Problem to work on.
Please copy each line in the records below that contains the string "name".

Stored dataset items:

○ ○ ○

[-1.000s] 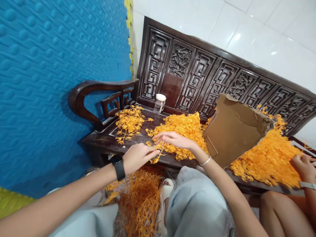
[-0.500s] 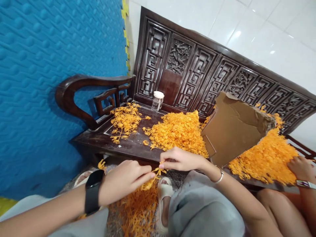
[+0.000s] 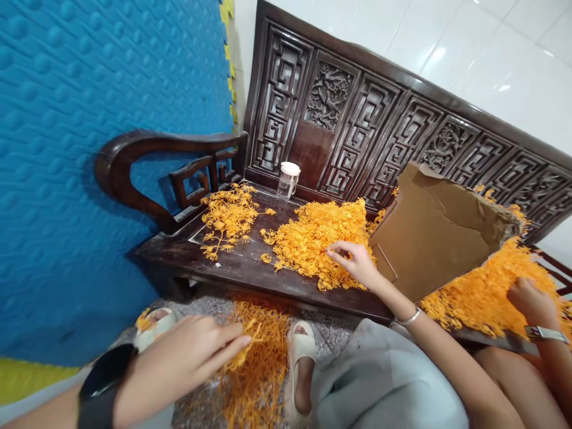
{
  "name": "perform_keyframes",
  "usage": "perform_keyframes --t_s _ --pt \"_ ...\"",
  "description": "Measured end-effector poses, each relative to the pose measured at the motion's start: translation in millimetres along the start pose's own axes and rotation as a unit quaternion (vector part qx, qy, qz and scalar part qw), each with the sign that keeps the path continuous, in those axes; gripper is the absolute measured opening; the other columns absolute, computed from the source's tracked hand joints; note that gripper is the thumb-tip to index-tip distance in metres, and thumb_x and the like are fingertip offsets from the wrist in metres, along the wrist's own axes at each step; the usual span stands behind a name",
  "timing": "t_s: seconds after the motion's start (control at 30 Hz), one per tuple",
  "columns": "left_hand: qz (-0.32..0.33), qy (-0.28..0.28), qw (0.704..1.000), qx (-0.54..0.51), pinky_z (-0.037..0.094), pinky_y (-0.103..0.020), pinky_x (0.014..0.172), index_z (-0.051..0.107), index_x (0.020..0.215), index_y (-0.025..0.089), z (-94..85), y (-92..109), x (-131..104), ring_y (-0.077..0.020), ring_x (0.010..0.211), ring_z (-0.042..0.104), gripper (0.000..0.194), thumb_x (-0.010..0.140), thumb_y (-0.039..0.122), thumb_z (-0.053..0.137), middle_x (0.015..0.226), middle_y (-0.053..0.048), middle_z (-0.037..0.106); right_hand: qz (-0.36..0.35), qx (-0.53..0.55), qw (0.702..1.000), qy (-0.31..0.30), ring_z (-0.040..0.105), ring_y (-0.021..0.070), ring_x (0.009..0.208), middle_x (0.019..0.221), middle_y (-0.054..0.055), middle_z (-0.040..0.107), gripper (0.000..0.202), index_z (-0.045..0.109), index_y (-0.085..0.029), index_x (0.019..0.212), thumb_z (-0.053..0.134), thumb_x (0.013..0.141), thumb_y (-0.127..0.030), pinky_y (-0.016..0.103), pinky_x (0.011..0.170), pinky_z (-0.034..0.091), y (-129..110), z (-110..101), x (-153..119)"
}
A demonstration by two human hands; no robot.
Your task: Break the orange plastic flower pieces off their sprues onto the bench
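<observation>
My left hand [image 3: 210,351], low in the view with a dark band on the wrist, pinches an orange plastic flower piece [image 3: 250,336] between thumb and fingers. Thin orange strands poke out beyond the fingertips; the rest is partly hidden. My right hand [image 3: 355,262], with a silver bangle on the wrist, is at the right part of a heap of orange plastic flower pieces [image 3: 304,235] on the bench. Its thumb and forefinger are drawn together there, and whatever is between them is too small to make out.
A dark carved wooden bench [image 3: 232,268] spans the view. On it are a looser orange cluster [image 3: 230,217], a white-lidded cup [image 3: 288,179] and a cardboard piece [image 3: 442,232]. Another person's hand [image 3: 534,304] rests at a right-hand orange heap [image 3: 478,292]. Orange strands [image 3: 254,369] cover the floor.
My hands have come apart. The left moved down and left with the orange flower piece; the right rose to the heap on the bench. The other person's hand shifted slightly left.
</observation>
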State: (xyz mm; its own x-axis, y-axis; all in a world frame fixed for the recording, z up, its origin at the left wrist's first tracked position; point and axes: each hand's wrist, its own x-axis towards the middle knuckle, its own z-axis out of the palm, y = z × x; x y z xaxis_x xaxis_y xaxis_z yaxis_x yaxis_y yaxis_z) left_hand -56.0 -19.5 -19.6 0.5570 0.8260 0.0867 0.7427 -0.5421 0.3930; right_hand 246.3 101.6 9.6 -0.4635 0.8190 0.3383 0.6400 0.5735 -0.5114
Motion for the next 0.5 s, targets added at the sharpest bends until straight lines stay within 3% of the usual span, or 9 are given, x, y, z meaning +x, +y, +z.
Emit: perform_keyframes --t_s 0.1,0.27,0.4,0.5 --pt "0.048 -0.057 0.990 0.118 0.023 -0.029 0.046 0.062 0.070 0.019 -3.5 5.6 18.5 -0.0187 0.047 0.056 0.045 0.092 0.033 0.026 0.051 -0.004 0.061 -0.035 -0.031 0.998 0.037 0.052 0.0117 0.062 0.070 0.001 0.058 0.014 0.061 -0.015 0.087 0.051 0.083 -0.024 0.022 0.061 0.040 0.2 11.6 12.4" --pt "0.123 -0.027 0.981 0.145 0.022 -0.028 0.046 0.060 0.067 0.019 4.0 19.1 39.5 -0.0171 0.047 0.056 0.038 0.091 0.031 0.032 0.051 -0.002 0.061 -0.075 -0.138 0.985 0.067 0.055 0.0163 0.080 0.085 0.005 0.061 0.019 0.062 -0.017 0.091 0.044 0.085 -0.017 0.026 0.076 0.041 1.2 25.1 41.4" --pt "0.127 -0.019 0.983 0.130 0.021 -0.027 0.045 0.057 0.068 0.020 3.0 22.3 54.8 -0.0182 0.049 0.057 0.036 0.091 0.031 0.032 0.054 -0.001 0.061 -0.002 -0.280 0.959 0.049 0.055 0.0192 0.085 0.091 0.009 0.060 0.032 0.060 -0.018 0.109 0.042 0.084 -0.011 0.028 0.078 0.039 5.2 30.4 64.4" --pt "0.092 0.001 0.991 0.099 0.022 -0.026 0.047 0.054 0.077 0.019 -3.1 15.5 64.6 -0.0194 0.053 0.058 0.034 0.093 0.032 0.027 0.056 -0.001 0.059 0.070 -0.347 0.935 0.023 0.055 0.0211 0.086 0.095 0.012 0.060 0.044 0.053 -0.020 0.120 0.041 0.081 -0.006 0.030 0.077 0.039 4.1 32.3 72.7"
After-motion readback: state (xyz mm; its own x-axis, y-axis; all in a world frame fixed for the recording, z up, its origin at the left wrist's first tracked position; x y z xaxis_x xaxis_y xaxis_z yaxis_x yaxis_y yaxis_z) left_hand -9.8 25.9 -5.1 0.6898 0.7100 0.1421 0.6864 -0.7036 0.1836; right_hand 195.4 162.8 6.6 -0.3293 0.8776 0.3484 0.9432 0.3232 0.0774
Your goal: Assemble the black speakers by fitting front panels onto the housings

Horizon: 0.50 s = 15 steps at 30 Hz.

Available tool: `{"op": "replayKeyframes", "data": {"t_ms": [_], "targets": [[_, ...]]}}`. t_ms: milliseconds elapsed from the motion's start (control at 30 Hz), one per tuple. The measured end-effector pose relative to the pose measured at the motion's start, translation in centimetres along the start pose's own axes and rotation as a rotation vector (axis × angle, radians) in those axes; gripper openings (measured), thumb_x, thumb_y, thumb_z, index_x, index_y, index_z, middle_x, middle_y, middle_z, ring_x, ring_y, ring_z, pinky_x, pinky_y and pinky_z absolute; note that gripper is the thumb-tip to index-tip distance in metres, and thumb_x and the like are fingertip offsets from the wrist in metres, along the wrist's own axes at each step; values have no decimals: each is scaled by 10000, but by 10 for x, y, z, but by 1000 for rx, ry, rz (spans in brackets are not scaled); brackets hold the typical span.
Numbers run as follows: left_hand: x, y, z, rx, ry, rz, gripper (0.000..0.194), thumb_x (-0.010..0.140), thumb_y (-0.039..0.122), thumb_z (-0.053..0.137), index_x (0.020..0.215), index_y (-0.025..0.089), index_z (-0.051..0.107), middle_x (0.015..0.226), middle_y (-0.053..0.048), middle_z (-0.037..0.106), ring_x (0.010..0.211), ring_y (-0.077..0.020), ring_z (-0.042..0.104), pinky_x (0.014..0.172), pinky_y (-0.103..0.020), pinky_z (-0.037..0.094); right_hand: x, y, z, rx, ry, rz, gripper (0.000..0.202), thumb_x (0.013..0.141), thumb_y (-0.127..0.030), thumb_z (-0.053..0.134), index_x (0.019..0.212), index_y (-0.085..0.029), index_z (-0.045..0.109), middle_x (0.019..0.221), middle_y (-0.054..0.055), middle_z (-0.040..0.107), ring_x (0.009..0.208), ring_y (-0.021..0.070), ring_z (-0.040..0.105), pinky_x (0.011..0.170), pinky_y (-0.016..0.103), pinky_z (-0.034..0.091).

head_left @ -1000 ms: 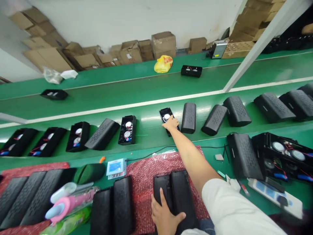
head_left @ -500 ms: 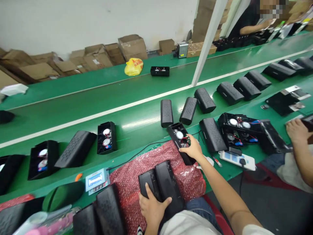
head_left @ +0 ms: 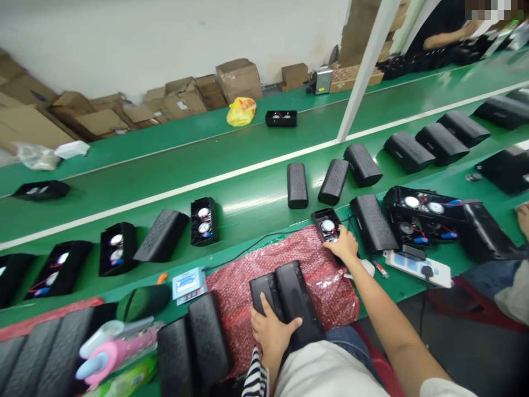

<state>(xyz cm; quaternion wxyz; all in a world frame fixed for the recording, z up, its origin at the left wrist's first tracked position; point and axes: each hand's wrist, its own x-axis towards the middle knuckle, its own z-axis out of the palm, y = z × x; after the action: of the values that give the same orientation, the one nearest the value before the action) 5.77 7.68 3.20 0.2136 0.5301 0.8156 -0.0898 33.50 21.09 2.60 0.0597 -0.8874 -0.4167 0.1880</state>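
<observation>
My right hand (head_left: 346, 245) grips an open black speaker housing (head_left: 320, 218) at the far edge of a red bubble-wrap mat (head_left: 237, 286). A round silver part and wires show inside that housing; my hand hides its near end. My left hand (head_left: 270, 328) lies with fingers spread over two black speaker shells, the left shell (head_left: 264, 284) and the right shell (head_left: 300, 298). These shells lie side by side on the mat's near edge, against my lap. Just right of my right hand is a closed black speaker (head_left: 374, 223).
Closed speakers (head_left: 297, 184) and open housings (head_left: 204, 220) line the green belt (head_left: 248, 207). More shells (head_left: 209, 331) stand left of the mat. A blue-white box (head_left: 189, 284), a power strip (head_left: 419, 267) and a pink item (head_left: 115, 353) lie on the bench. Co-workers sit at right and far right.
The view has swung left, so most things appear shifted to the right. My right hand and the open housing have moved slightly away from the mat's middle. My left hand stays on the two shells.
</observation>
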Motion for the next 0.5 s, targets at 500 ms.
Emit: {"op": "replayKeyframes", "data": {"t_ms": [500], "targets": [[-6,1,-3,-194,-258,-140,1446,288,515,856,1494,211,120,1543,-247,-56,1403,-453,-5,1093,-553,110,-49,-321,109,427,-557,-461,275,926,-335,468,1068,-147,610,1054,86,648,997,195,597,905,350,455]]}}
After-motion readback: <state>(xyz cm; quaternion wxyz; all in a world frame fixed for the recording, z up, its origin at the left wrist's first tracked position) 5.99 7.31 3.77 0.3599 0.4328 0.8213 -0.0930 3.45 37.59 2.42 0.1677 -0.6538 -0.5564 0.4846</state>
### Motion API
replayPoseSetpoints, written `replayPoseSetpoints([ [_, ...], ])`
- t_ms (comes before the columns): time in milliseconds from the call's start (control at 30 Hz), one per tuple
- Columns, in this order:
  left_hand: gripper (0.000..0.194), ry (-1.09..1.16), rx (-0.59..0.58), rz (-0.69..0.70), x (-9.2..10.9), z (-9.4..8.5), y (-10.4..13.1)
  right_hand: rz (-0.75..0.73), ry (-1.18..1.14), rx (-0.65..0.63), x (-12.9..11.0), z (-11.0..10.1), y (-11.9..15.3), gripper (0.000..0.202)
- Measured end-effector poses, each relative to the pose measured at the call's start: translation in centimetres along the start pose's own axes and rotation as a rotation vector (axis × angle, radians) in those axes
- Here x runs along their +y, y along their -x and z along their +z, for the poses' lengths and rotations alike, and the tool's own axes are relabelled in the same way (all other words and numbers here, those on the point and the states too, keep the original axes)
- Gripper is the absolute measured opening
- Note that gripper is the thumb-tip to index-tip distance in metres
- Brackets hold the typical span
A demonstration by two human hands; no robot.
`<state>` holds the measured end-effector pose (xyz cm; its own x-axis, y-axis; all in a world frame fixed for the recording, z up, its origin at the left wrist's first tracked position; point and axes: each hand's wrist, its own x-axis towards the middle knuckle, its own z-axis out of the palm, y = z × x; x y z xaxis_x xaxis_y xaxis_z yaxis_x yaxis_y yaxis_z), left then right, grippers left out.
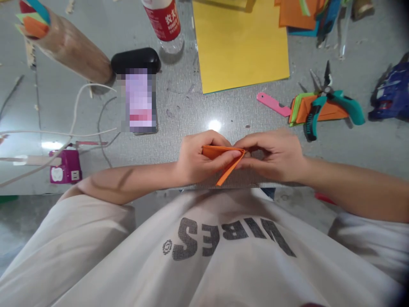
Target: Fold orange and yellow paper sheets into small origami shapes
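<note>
Room fairly bright, light apparently from above. Grey tabletop (182, 113) threw back a hard white glare spot just beyond the left hand (196, 160); a second, longer streak gleamed near the purple charger (65, 164). Dark shadow lay across the left forearm (108, 183); hollow of the right hand (279, 153) was shaded. Phone (139, 100) was masked by coarse pixel blocks. Right-hand corners darkened; blue object (394, 91) there looked soft.
</note>
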<state>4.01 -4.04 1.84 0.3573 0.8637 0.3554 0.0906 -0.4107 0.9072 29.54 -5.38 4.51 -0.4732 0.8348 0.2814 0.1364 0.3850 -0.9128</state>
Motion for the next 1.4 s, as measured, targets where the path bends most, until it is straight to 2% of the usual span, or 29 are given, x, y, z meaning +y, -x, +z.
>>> replayPoseSetpoints([
  [67, 0.053, -0.007, 0.016, -0.007, 0.1, -0.1, -0.1, 0.009, 0.032, -0.039, -0.2, -0.1, 0.0, 0.019],
  [167, 0.054, -0.001, 0.012, 0.002, 0.4, -0.3, -0.2, 0.041, 0.056, -0.076, -0.5, -0.2, 0.1, 0.024],
  [300, 0.051, -0.007, 0.002, 0.044, 0.7, -0.4, -0.2, 0.069, 0.092, -0.075, -0.6, -0.1, 0.2, 0.028],
  [467, 0.046, 0.035, 0.003, 0.118, 0.3, -0.3, 0.0, 0.019, 0.068, -0.056, -0.4, 0.1, 0.2, 0.022],
  [733, 0.047, 0.074, -0.163, 0.133, 0.1, -1.2, 0.0, 0.065, 0.128, 0.000, -0.3, 0.2, 0.3, 0.035],
  [833, 0.053, 0.113, -0.204, 0.103, 0.0, -1.3, 0.1, 0.015, 0.114, 0.050, -0.5, 0.2, 0.3, 0.029],
  [933, 0.069, 0.175, -0.241, 0.080, -0.7, -1.0, 0.3, -0.002, 0.106, 0.099, -0.6, 0.2, 0.5, 0.023],
  [1000, 0.082, 0.230, -0.253, 0.113, -1.4, -0.9, 0.3, 0.026, 0.128, 0.127, -0.6, 0.2, 0.6, 0.024],
  [1067, 0.086, 0.245, -0.252, 0.179, -1.9, -1.0, 0.2, 0.002, 0.153, 0.198, -0.4, 0.3, 0.6, 0.023],
  [1133, 0.082, 0.153, -0.219, 0.209, -1.8, -1.1, 0.1, -0.050, 0.184, 0.285, -0.1, 0.4, 0.6, 0.022],
  [1200, 0.069, 0.006, -0.152, 0.207, -1.3, -1.3, 0.0, -0.094, 0.212, 0.347, 0.2, 0.4, 0.6, 0.022],
  [1300, 0.040, -0.122, -0.042, 0.242, -0.2, -1.3, -0.2, -0.094, 0.264, 0.359, 0.5, 0.3, 0.7, 0.028],
  [1400, 0.025, -0.144, 0.054, 0.336, 0.3, -1.0, -0.7, -0.122, 0.287, 0.328, 0.5, -0.2, 0.6, 0.029],
])
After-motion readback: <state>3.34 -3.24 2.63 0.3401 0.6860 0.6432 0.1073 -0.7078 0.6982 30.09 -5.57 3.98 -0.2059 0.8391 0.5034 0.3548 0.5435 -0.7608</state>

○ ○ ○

Exercise output.
  "name": "perform_keyframes",
  "description": "Measured end-effector poses, each relative to the pose measured at the motion's start: translation in millimetres along the start pose's own axes and rotation as a unit quaternion (vector part qx, qy, qz and scalar part qw), each with the sign that keeps the path continuous, in those axes; gripper is the absolute measured opening; the other columns absolute, computed from the source's tracked hand joints; note that gripper is the thumb-tip to index-tip distance in metres, and thumb_x and the like are fingertip offsets from the wrist in metres, along the wrist's own axes at each step; the usual span stands behind a name",

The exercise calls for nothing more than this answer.